NG83: When We Were B Boys review – sweet but baggy breakdancing doc

A stilll from NG83 When We Were B Boys.
Fierce self-reliance … NG83 When We Were B Boys.

Galvanic subculture gives new lease of life to humdrum / impoverished / politically oppressed locale: a trusty documentary template from Dogtown and Z-Boys to This Ain’t California. Nottingham in the 1980s gets the rad-lift in this sweet but baggy retrospective about how breakdancing briefly turned East Midlands suburbia into beat street. Contextually hazy, it touches on transatlantic black culture, racism and Thatcherite Britain without nailing any of these – nor does it make links to the city’s thriving contemporary hip-hop scene.
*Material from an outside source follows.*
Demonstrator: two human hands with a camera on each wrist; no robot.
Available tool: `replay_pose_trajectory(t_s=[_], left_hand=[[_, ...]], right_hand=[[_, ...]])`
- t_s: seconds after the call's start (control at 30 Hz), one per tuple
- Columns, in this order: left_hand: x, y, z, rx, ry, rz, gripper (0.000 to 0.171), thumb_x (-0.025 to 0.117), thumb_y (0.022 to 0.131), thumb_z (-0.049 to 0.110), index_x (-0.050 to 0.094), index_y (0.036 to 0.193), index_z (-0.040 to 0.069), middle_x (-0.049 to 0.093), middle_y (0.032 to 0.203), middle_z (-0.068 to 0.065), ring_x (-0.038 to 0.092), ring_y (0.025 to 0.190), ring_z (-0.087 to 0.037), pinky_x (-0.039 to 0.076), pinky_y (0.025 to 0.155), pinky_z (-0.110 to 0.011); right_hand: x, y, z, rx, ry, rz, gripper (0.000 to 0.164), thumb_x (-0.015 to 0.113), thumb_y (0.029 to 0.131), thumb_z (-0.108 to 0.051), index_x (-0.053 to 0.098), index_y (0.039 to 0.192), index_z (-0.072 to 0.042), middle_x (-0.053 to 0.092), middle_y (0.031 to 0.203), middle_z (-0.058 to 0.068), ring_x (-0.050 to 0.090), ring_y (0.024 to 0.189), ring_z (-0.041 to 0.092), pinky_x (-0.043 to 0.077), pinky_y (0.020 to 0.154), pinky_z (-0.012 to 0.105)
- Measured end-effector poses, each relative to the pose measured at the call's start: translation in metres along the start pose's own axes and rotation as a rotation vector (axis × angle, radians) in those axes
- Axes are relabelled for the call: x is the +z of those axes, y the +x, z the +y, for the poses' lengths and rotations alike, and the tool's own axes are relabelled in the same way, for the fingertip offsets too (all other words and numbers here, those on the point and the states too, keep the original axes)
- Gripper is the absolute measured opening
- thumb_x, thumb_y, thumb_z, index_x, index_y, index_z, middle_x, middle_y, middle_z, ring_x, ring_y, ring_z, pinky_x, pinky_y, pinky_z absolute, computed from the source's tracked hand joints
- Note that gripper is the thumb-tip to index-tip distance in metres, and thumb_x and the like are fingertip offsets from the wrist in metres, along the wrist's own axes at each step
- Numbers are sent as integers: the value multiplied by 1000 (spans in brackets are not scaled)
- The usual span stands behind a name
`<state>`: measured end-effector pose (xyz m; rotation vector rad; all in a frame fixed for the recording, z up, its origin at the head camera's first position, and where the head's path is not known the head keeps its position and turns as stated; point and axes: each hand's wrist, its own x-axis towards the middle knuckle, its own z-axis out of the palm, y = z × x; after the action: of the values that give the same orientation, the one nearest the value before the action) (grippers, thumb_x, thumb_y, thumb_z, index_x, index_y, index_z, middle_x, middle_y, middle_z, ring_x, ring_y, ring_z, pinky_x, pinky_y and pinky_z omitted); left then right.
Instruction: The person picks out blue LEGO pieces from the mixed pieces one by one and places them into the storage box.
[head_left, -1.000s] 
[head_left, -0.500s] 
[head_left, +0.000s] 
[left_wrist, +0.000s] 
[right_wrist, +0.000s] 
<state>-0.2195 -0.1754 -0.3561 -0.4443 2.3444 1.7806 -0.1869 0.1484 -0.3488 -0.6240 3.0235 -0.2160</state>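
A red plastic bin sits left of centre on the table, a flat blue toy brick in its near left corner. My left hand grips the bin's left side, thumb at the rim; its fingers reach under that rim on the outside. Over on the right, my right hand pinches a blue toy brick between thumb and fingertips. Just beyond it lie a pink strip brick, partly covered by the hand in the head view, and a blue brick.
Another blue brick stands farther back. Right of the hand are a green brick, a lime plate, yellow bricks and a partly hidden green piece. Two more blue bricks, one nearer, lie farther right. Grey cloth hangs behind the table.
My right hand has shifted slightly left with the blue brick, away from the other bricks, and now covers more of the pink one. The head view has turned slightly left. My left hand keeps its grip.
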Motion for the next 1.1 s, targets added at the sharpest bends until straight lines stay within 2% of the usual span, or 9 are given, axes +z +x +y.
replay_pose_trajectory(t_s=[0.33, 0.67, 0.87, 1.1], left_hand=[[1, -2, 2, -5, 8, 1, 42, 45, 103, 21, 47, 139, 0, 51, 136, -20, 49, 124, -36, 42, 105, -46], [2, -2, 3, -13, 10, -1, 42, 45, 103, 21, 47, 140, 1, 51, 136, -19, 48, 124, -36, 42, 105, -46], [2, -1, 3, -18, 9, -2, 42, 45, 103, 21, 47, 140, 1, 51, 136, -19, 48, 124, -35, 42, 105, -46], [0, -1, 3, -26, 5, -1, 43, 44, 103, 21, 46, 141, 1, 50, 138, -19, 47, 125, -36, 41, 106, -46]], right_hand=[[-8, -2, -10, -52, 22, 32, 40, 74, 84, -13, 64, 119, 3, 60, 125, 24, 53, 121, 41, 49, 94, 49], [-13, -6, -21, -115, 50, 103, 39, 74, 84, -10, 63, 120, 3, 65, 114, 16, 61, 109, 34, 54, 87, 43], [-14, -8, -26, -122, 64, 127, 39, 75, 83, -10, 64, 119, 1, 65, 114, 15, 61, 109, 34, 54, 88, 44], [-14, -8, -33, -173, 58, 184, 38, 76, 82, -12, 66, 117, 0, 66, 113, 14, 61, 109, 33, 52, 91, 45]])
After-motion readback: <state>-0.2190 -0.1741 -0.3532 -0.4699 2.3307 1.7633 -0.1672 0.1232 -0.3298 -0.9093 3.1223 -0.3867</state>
Where NG83 does score is in wry but tender thumbnail sketches of a handful of ageing B-boys: having tea with their mums, bunkered inside walls of collectibles, or in the tragic case of one, found dead in a park aged 41. As his old lady frets about his drinking and joblessness, another veteran protests that if you go around Nottingham, Sheffield or Derby, “Say, ‘Do you know Dancing Danny?’, and they’ll all say, ‘Yeah!’” But if there’s sadness, there’s English eccentricity, too, and a noble refusal to give up on hip-hop’s creed of fierce self-reliance. These blinged-up Quixotes aren’t tilting at windmills, but performing them.